Ning offers a dynamic environment for user created social networks, and it boasts a

particularly large following in education-related fields. But the most promising alternative may

be Learn Central, a nascent social learning network for education, now in beta release. Users will

have to decide on the appropriate platform by assessing the goals of the project and then testing

out various options. As the needs of the community evolve, project managers can simply move

their community to a more appropriate platform.

According to Lenhart (2009), 75% of adults 18-24 currently use social network websites like

Facebook and LinkedIn. Use of social network websites is also rising among adults in general.

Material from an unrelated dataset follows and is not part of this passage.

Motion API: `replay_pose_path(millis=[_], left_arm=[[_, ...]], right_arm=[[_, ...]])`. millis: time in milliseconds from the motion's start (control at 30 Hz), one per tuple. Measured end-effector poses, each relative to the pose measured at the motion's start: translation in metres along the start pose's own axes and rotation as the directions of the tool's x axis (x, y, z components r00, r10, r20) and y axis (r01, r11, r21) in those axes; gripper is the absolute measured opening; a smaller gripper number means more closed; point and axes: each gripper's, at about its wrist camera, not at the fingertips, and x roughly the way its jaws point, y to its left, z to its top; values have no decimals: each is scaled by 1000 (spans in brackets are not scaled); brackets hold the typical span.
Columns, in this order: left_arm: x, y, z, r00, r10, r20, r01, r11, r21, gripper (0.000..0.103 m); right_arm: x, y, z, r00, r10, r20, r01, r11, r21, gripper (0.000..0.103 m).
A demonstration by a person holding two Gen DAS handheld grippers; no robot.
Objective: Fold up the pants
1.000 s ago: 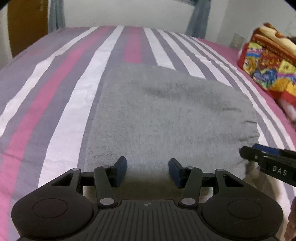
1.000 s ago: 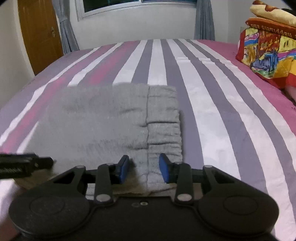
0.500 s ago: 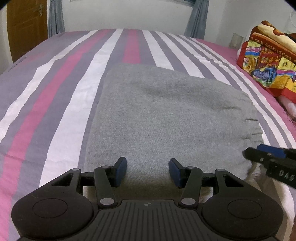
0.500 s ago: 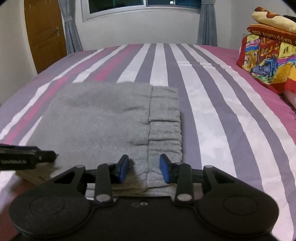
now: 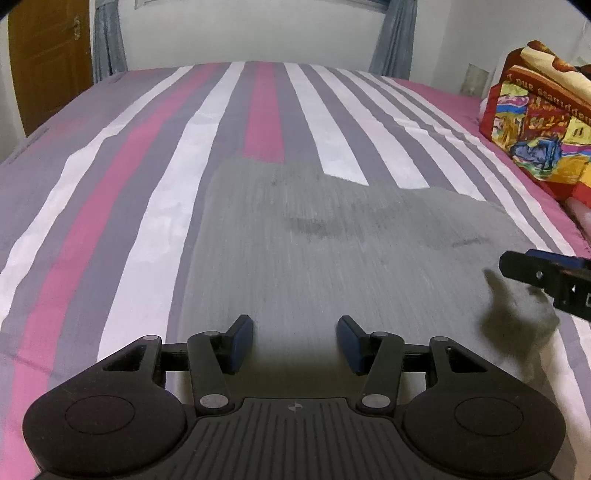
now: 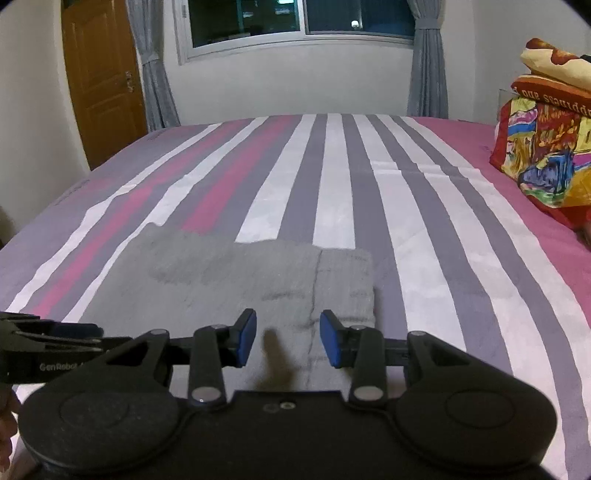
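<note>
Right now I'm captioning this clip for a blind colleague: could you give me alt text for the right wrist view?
Folded grey pants lie flat on a bed with a pink, white and purple striped sheet, their elastic waistband on the right. The right gripper hangs open over their near edge, holding nothing, and the left gripper pokes in from the left. Behind are a wooden door, a curtained window and colourful bedding.

The left tongs (image 5: 295,343) point forward with jaws spread wide and nothing between the blue pads (image 5: 240,341). The right tongs (image 6: 288,338) are likewise parted, with blue pads (image 6: 330,341) bare and gripping nothing. Both sit level, side by side. In the left view, the right tongs' tip (image 5: 546,277) juts in from the right edge; in the right view, the left tongs (image 6: 51,339) reach in from the left edge, with a bit of hand (image 6: 7,424) visible below them.
</note>
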Motion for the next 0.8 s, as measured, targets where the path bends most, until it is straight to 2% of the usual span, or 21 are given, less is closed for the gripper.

For example, the share of adult internet users who have a profile on an online social network site

has more than quadrupled in the past four years -- from 8% in 2005 to 35% now, according to the

Pew Internet & American Life Project's December 2008 tracking survey. Many other users may

be considering creating a profile on a social network site, but may need some encouragement to

actually do so. Also, it can be very time consuming proposition to maintain engagement with

multiple online communities. Communities of practice are more likely to develop into robust,

vibrant and expansive communities when they are not positioned in competition with services

which new teachers are already making use of in their personal and professional lives. Given the

time constraints facing teachers, online teacher communities can maximize traffic by adopting

platforms which many teachers already use for personal and professional purposes, or platforms

that integrate well with teachers’ existing online identities.